Preemption rights Preemption rights enable you to have ‘first divs’ on any new shares issued for future funding rounds. You’ll have the option to buy the new shares which ensures your shareholding is not diluted.
Key tips for doing Due Diligence right:
Talk to their customers
Find out if the story matches reality. Ask customers what they would change. What aspects of the product / service they valued the most and see if this matches up with what the founders have told you. If the company doesn’t have customers yet, deep dive on the founders or other reference points – just like you would with a potential employee.
Ask to be walked through the product, separate from the financials
Accept that it’s early days, and any financial projections are likely to be way off. Look at the product objectively without the projections in mind.
Be objective about the valuation
Try and look at the valuation without SEIS in mind. What valuation would a company have to profitably exit in order for you to turn a profit? Particularly on publicly available fundraises, ensure the valuation is realistic since it can often exceed the risk.
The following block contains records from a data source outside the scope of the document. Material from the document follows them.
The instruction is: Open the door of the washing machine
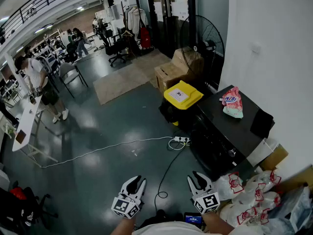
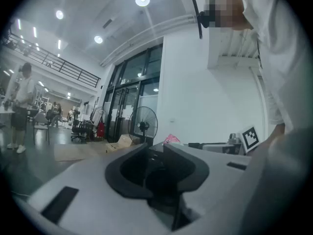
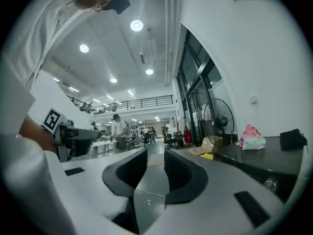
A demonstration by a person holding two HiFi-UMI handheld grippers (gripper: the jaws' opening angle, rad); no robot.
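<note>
against the white wall at the right of a grey-floored hall stands the dark washing machine (image 1: 229, 127), a pink detergent bag (image 1: 232, 102) lying on its top and a yellow-lidded bin (image 1: 182, 95) just beside it. well apart from it, the left gripper (image 1: 137, 181) and right gripper (image 1: 199, 179) hover level over the floor, each with jaws apart and nothing between them.

Open grey floor (image 1: 112, 126) spreads ahead of the left gripper (image 1: 135, 181) and the right gripper (image 1: 199, 179), widest out to the left. A black cable (image 1: 168, 173) snakes up between them to a power strip (image 1: 181, 139). On the right stands the washing machine (image 1: 215, 143), with a yellow-lidded bin (image 1: 182, 95) just beside its far end. White plastic bags (image 1: 249, 195) crowd just beside the right gripper.
</note>
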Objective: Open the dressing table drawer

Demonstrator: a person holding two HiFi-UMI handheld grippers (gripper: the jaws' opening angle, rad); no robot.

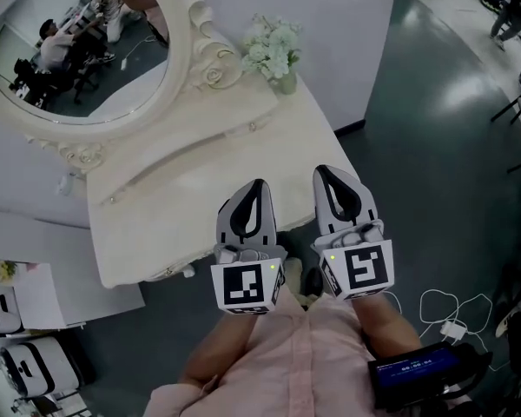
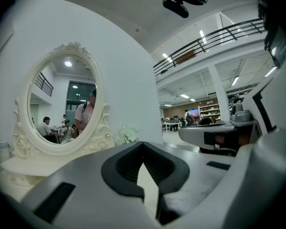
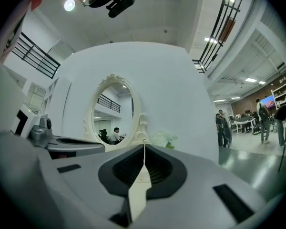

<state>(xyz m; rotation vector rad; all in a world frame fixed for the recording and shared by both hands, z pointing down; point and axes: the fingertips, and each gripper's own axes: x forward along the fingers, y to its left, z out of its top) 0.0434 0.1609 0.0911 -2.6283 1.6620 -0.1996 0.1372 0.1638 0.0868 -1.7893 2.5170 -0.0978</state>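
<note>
1 dressing table (image 1: 269, 146), cream, fills the mid-left of the head view. Its long axis runs L-R, rising a bit to the right, w/ the front facing the person. 1 drawer (image 1: 161, 274) sits under the near edge on the same long axis, front toward the person. Only a sliver shows from above; it looks shut. 1 oval mirror (image 1: 78, 50) stands at the table's back, upper left. 2 grippers, left gripper (image 1: 259, 183) & right gripper (image 1: 324, 170), are side by side over the near edge. Each has its jaws closed tip to tip, nothing betw. them. 1 bunch of white flowers (image 1: 273, 49) stands at the back right corner.
</note>
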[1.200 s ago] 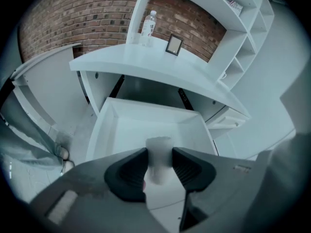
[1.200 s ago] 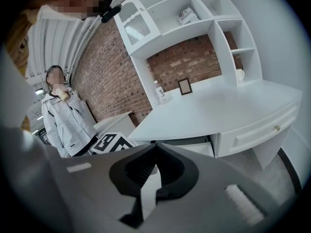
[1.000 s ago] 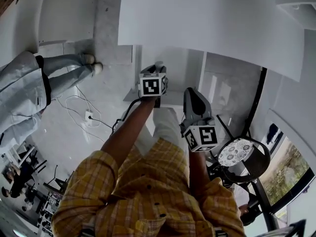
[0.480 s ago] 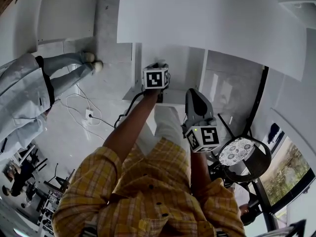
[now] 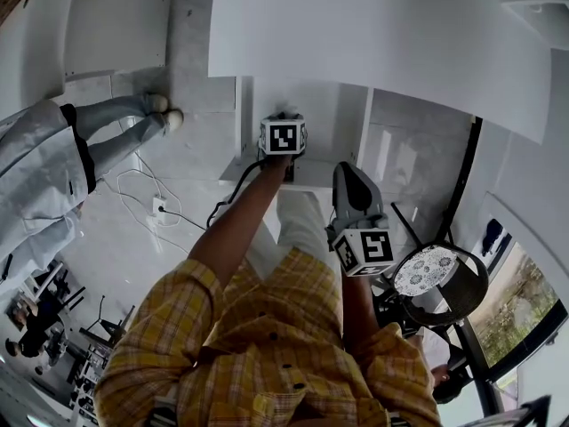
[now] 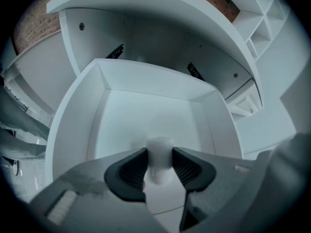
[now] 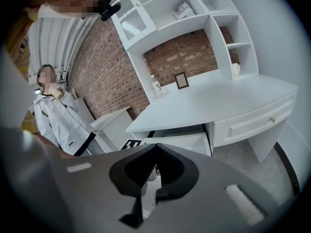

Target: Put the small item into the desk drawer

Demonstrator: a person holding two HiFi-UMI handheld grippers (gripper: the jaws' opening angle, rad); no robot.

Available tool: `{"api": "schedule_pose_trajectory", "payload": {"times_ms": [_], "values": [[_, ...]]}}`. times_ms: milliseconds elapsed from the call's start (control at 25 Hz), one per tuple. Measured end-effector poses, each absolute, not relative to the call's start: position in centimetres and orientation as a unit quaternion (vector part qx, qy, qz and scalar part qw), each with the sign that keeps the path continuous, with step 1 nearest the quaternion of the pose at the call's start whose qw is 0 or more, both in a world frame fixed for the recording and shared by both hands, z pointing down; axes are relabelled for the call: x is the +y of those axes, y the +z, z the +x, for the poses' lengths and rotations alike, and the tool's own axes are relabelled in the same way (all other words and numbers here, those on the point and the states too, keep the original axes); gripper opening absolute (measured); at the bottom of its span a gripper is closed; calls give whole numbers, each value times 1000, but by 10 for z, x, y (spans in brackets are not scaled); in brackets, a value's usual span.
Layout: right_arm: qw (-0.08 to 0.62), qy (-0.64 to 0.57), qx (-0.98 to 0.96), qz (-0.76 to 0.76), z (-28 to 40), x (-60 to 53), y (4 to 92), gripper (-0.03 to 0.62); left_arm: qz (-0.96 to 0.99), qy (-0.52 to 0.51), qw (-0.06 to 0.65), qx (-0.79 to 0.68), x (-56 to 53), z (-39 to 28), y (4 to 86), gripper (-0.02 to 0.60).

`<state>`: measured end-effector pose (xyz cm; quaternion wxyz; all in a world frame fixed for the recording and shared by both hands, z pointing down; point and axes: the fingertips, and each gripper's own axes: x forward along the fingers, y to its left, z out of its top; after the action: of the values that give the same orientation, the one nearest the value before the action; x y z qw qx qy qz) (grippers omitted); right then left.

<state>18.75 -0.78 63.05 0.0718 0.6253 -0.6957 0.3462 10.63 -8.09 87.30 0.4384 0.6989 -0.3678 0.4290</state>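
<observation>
Drawer (image 6: 75, 125) walls stand clear of left claw (image 6: 159, 163) gripping small item (image 6: 159, 147).

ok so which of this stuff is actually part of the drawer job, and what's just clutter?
In the job:
small white item, clamped in the left gripper
open desk drawer, straight ahead of that gripper

Just lying about:
right gripper, shut and empty
picture frame on the desk
white mug by the shelves
power strip on the floor
bystander

We log: small white cylindrical item (image 6: 159, 154) | plain white desk drawer (image 6: 146, 110) | our yellow plaid shirt (image 5: 258, 354), thin darker lines | red-brown brick wall (image 7: 180, 57)
</observation>
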Motion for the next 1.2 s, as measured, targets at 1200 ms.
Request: {"api": "schedule_pose_trajectory", "payload": {"times_ms": [1200], "values": [[87,325,-701,629,189,-18,623,-2,711,409,432,-375,-100,106,864,184]]}}
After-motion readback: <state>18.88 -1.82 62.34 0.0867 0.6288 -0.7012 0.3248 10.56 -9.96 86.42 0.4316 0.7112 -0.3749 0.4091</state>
Check bank account statements A quick way to identify any serious red flags.
8. Don’t forget your SEIS/EIS certificates
Right after a funding round closes we have founders call us saying their investors are asking for their SEIS/EIS certificates so they can claim their tax deduction. That’s jumping the gun… the company needs to have been trading for at least four months or have spent 70% of the SEIS/EIS money before they can file their SEIS/EIS Compliance with HMRC.
Fortunately the bad old days of having to manually fill in paper printouts provided by HMRC are over, everything is electronic. On SeedLegals we’ve automated the entire process, from the completion of the SEIS/EIS Compliance questions to sending out the SEIS3/EIS3 forms to every investor in one click. We’re seeing HMRC approval times of as little as a few days, which is brilliant.
Bonus: Five things most investors don’t know about SEIS/EIS
I’ll finish with a few things most SEIS/EIS investors aren’t aware of:
Although SEIS/EIS investors can’t get Preference shares, you can get an ordinary share with a liquidation preference that gives you your money back first on a sale of the company.
Everyone knows that EIS is available for 7 years after the first trade. Fewer investors know that if the company has raised EIS in the first 7 years, it can continue to raise EIS after that.
Even if a company is past the 2 year SEIS time limit, if they pivot to a new product, they can still get SEIS.
You can get SEIS/EIS even when investing in a non-UK company, so long as it has a UK presence.
You can backdate your SEIS/EIS tax deduction to the previous tax year.